Exercise brief — Repeat the data that follows in full. Do not include the pictures.

Data provided —

□ □ □ □

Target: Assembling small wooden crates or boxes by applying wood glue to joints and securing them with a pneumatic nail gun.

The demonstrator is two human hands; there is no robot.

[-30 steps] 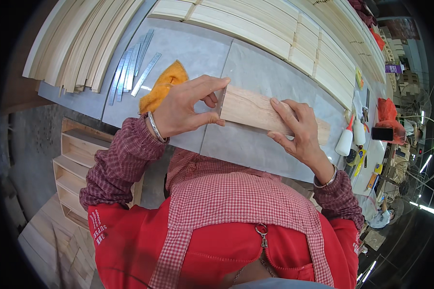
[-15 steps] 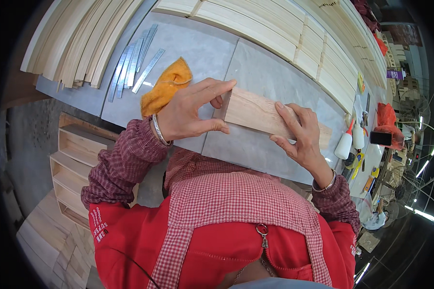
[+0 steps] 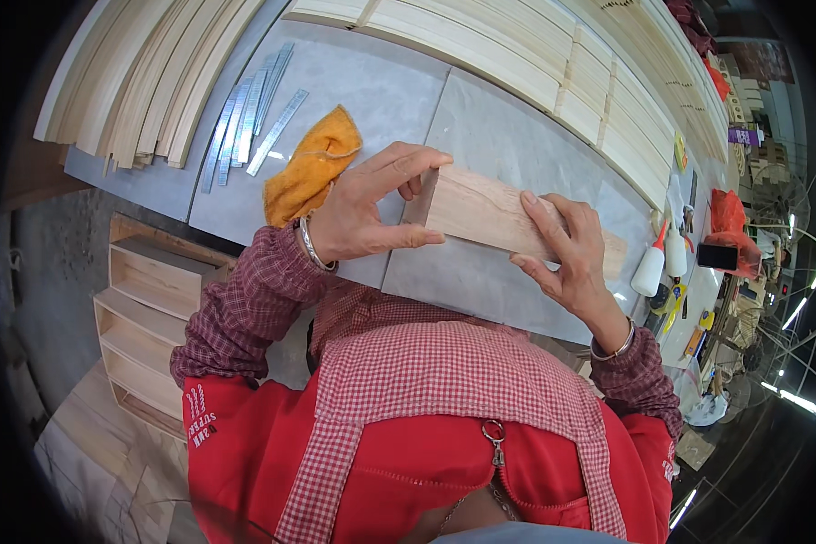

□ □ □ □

Task answer —
Target: Assembling small wooden crates or boxes by applying wood glue to joints and securing them with a pneumatic nail gun.

The demonstrator is two human hands; there is no robot.

[-30 steps] 
[-15 steps] 
[+0 steps] 

Work on the answer is now done.